* Work to complete: In the data, find the word "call" and copy out every line that has it.

* Material supplied:

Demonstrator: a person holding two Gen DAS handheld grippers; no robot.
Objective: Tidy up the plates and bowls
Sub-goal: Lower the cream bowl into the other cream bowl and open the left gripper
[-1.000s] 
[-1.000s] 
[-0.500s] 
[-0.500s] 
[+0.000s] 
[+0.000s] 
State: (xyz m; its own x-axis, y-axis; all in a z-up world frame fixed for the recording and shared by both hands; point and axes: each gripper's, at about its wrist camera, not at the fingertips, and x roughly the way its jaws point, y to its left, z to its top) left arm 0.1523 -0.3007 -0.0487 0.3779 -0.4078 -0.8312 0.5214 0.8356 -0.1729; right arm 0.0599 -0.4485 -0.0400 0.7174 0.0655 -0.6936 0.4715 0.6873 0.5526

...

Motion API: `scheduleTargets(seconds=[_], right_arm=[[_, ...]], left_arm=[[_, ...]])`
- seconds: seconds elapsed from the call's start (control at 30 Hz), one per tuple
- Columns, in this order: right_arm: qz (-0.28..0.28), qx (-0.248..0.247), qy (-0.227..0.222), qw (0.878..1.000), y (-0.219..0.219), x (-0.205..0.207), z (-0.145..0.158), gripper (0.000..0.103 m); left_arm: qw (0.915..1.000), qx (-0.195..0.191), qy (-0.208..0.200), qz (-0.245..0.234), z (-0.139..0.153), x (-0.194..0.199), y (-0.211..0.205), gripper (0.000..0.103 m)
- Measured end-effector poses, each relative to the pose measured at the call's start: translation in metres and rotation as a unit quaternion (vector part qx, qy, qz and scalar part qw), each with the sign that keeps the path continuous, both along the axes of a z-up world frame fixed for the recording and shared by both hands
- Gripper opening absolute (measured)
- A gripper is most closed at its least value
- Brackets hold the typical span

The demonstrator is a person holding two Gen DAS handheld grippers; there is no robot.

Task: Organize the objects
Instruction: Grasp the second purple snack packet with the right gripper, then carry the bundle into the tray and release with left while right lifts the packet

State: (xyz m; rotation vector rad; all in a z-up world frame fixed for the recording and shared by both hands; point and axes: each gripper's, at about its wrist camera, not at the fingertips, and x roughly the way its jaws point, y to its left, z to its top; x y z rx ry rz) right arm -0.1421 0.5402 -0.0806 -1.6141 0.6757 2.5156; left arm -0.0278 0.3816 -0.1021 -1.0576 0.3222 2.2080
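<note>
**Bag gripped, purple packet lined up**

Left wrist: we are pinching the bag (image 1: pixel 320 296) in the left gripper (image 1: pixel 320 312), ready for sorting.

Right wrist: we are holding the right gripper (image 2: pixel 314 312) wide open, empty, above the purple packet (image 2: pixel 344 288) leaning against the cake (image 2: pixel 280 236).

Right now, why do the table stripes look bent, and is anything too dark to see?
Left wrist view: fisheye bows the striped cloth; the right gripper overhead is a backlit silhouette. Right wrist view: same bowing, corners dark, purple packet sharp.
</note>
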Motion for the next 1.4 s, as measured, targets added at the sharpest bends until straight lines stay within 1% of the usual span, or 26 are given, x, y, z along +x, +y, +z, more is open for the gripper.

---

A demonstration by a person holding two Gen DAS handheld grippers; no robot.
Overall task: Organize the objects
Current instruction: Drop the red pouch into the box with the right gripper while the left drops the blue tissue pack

* Expected output:
- seconds: seconds elapsed from the call's start (control at 30 Hz), one per tuple
- Measured end-effector poses, each relative to the pose measured at the call's start: translation in metres and rotation as a unit quaternion (vector part qx, qy, qz and scalar part qw), each with the sign that keeps the path continuous, both along the axes of a z-up world frame fixed for the recording and shared by both hands

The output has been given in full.